◆ **Work instructions**: Exactly retype the opening line of the entries and every line after it, ending with the line that contains "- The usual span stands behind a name". Skip all pictures.

***

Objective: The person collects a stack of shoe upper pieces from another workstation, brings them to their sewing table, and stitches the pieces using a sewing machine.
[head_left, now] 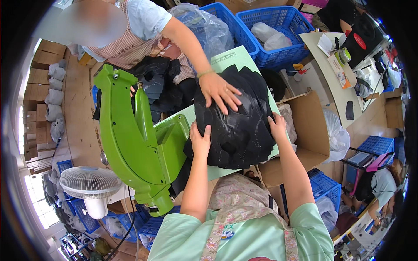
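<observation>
A thick stack of black cut fabric pieces (235, 139) lies fanned on a pale green tabletop (227, 59) in front of me. My left hand (200, 140) grips its near left edge, thumb up and fingers partly hidden against the stack. At the right edge my right hand (278, 127) holds the stack in the same way. Across the table a co-worker's hand (219, 90) lies flat on top of the pieces, fingers spread. Beside my left forearm stands a green machine with a curved arm (124, 139).
Right of the table is an open cardboard box (307, 130) with plastic bags. Blue crates (283, 19) stand beyond the table. A white fan (91, 182) is at the left, near the machine. More dark pieces (156, 80) lie by the co-worker. Another worktable (322, 74) stands far right.
</observation>
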The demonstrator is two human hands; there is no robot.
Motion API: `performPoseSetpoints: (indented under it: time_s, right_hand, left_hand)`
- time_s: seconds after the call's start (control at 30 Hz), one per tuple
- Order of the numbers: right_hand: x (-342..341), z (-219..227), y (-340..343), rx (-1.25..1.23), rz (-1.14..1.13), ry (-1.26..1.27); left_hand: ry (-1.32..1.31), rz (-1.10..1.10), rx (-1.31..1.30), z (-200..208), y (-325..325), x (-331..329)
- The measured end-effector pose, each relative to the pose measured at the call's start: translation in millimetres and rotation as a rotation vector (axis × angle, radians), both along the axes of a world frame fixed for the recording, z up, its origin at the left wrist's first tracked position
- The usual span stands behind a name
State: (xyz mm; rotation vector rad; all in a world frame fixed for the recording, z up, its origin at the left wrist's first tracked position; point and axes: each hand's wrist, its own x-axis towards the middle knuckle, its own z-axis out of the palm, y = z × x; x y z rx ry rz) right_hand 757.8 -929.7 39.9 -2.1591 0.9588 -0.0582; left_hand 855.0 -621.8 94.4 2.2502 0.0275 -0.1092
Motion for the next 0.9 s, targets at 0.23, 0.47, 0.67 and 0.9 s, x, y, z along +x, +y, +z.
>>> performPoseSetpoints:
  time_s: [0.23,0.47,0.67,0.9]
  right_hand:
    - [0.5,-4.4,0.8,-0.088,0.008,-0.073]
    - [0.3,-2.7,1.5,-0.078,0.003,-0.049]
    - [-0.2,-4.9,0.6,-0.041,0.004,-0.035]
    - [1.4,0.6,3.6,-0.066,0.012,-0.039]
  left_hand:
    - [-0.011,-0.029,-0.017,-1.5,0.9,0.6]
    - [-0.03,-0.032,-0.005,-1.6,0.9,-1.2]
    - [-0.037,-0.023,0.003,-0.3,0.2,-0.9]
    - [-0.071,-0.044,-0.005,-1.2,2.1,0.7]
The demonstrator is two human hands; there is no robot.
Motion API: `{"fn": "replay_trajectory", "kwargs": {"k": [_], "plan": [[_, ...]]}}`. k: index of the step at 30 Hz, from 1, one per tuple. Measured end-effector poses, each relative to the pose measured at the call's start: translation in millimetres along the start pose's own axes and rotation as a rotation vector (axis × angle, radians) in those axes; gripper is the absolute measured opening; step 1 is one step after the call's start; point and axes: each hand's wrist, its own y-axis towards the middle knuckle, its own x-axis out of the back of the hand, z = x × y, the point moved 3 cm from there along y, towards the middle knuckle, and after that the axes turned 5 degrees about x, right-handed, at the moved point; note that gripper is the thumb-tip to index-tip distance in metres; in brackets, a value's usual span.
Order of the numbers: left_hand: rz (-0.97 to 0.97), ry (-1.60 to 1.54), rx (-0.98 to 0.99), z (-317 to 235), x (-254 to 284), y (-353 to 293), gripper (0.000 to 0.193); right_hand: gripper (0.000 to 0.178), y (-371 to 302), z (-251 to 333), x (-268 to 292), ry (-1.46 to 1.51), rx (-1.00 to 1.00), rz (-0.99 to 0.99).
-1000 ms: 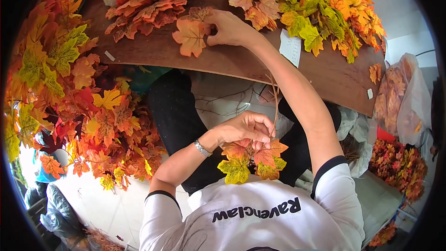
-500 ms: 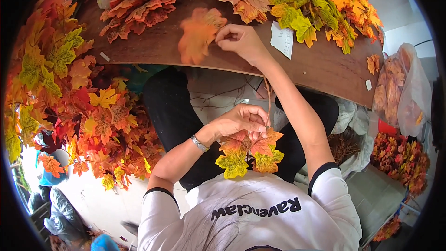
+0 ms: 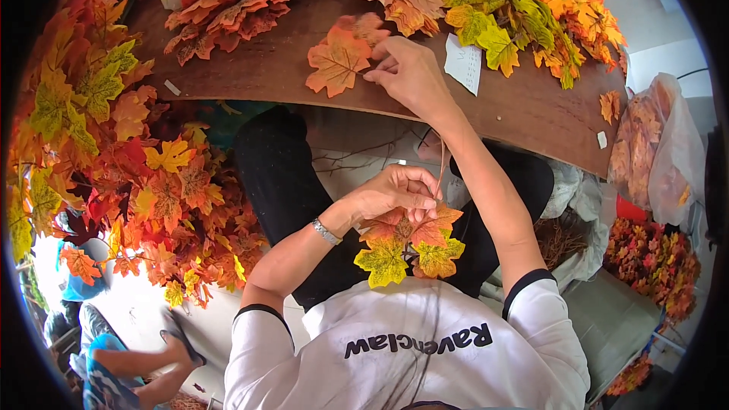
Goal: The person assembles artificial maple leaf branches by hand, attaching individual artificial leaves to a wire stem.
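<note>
At nine o'clock spreads a heap of red, orange and yellow-green leaf branches (image 3: 106, 129); between seven and eight, another person's bare legs (image 3: 148, 368) show. At eleven, a stack of orange leaves (image 3: 228, 7) lies on the brown surface (image 3: 243, 82). Near twelve, over that surface, is a pair of orange leaves (image 3: 334, 64). At the centre, the left hand (image 3: 391, 191) has its fingers closed on the thin brown stem (image 3: 441, 167) of a sprig (image 3: 383, 260); its orange and yellow leaves spread toward six. Just past twelve, the right hand (image 3: 416, 80) has its fingers pinched together on that pair. Past one, a white paper (image 3: 462, 68) lies beside yellow-green leaves (image 3: 497, 49); at three, a clear bag (image 3: 664, 152) holds orange leaves.
</note>
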Motion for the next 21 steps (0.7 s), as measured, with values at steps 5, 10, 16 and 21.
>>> {"fn": "replay_trajectory", "kwargs": {"k": [5, 10, 16, 21], "plan": [[-0.004, 0.006, -0.018, -0.5, 0.8, -1.7, 0.012, 0.023, -17.7, -2.4, 14.3, 0.0, -0.151, 0.068], [-0.015, -0.022, -0.054, -5.5, 1.9, -4.9, 0.012, 0.02, -40.5, 18.3, 42.6, 0.165, 0.023, -0.111], [-0.043, -0.198, -0.237, -23.4, 6.2, -7.2, 0.013, 0.012, -101.3, 29.6, 85.9, 0.908, -0.193, -0.411], [-0.081, -0.221, -0.282, -29.2, -8.0, -2.8, 0.013, 0.012, -159.5, -2.5, 47.6, 1.48, -0.582, -0.394]]}}
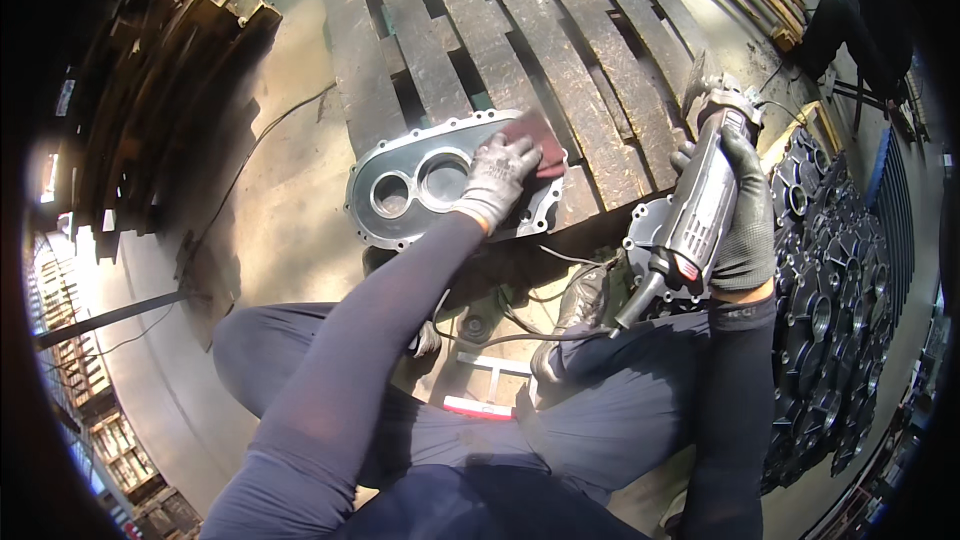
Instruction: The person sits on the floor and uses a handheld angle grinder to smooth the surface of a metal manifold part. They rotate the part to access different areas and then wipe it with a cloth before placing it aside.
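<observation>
A grey metal housing cover [400, 155] with two round bores and bolt holes round its rim lies on the near edge of a wooden pallet [490, 45]. My gloved left hand [497, 175] presses a reddish-brown abrasive pad [545, 145] against the cover's right end, fingers bent over it. At the right, my gloved right hand [745, 210] is wrapped round the body of an angle grinder [697, 195]. The grinder points away from me, its head at the far end and its cord trailing from the near end. Behind the grinder, a second metal cover [650, 225] is partly hidden.
Many dark metal castings [825, 310] are piled at the right. Stacked pallets [150, 90] stand at the left. The grinder's cord [500, 340] loops past my shoe [580, 305] on the floor. A person's dark-clothed leg [830, 35] shows at the far right.
</observation>
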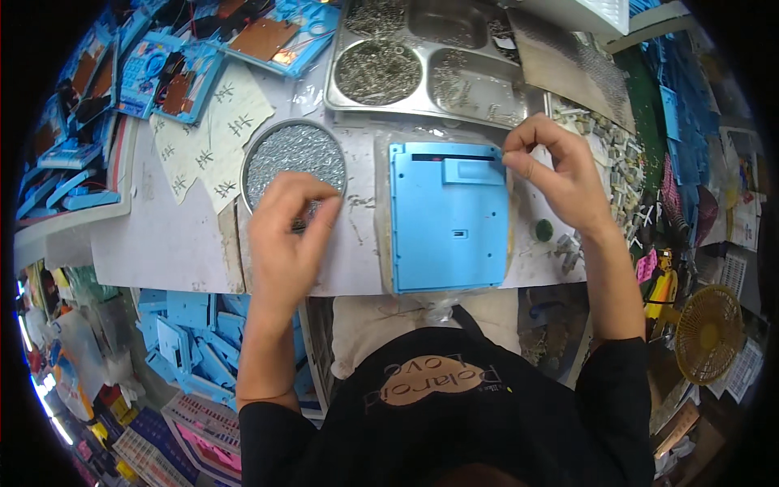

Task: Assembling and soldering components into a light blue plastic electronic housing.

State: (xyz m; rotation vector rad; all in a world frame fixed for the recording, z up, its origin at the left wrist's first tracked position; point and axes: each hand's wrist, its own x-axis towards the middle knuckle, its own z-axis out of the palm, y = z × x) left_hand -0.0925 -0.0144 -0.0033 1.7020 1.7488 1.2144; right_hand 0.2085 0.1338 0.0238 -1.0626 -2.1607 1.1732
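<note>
A light blue plastic casing (442, 227) lies flat on clear plastic wrapping, right in front of me. It has a slot along its far edge, a raised rectangular block below that and small screw holes. My right hand (560, 174) is at the casing's far right corner, thumb and forefinger pinched together; whatever sits between them is too small to make out. My left hand (284, 235) hangs over the near rim of a round metal bowl (296, 154) full of small silvery screws. Its fingers are curled and pinched, hiding anything they hold.
A metal compartment tray (430, 73) with small metal parts stands at the back. Marked paper (203, 142) lies left of the bowl. Blue casings with wiring (154, 77) crowd the far left. Small pale parts (608, 154) are heaped at right, near a green round piece (544, 230).
</note>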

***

◆ **Solution to this exercise**:
Objective: The person collects a stack of shoe upper pieces from another workstation, brings them to their sewing table, and stitches the pieces using a sewing machine.
[head_left, now] 
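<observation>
A thick stack of black cut fabric pieces (235, 139) lies fanned on a pale green tabletop (227, 59) in front of me. My left hand (200, 140) grips its near left edge, thumb up and fingers partly hidden against the stack. At the right edge my right hand (278, 127) holds the stack in the same way. Across the table a co-worker's hand (219, 90) lies flat on top of the pieces, fingers spread. Beside my left forearm stands a green machine with a curved arm (124, 139).
Right of the table is an open cardboard box (307, 130) with plastic bags. Blue crates (283, 19) stand beyond the table. A white fan (91, 182) is at the left, near the machine. More dark pieces (156, 80) lie by the co-worker. Another worktable (322, 74) stands far right.
</observation>
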The demonstrator is two human hands; there is no robot.
Motion API: `performPoseSetpoints: (indented under it: time_s, right_hand, left_hand)`
- time_s: seconds after the call's start (control at 30 Hz), one per tuple
- Order of the numbers: right_hand: x (-342..341), z (-219..227), y (-340..343), rx (-1.25..1.23), rz (-1.14..1.13), ry (-1.26..1.27); left_hand: ry (-1.32..1.31), rz (-1.10..1.10), rx (-1.31..1.30), z (-200..208), y (-325..325), x (-331..329)
- The measured end-effector pose, each relative to the pose measured at the call's start: translation in millimetres and rotation as a rotation vector (axis × angle, radians), both along the axes of a world frame fixed for the recording, z up, its origin at the left wrist's first tracked position
- The usual span stands behind a name

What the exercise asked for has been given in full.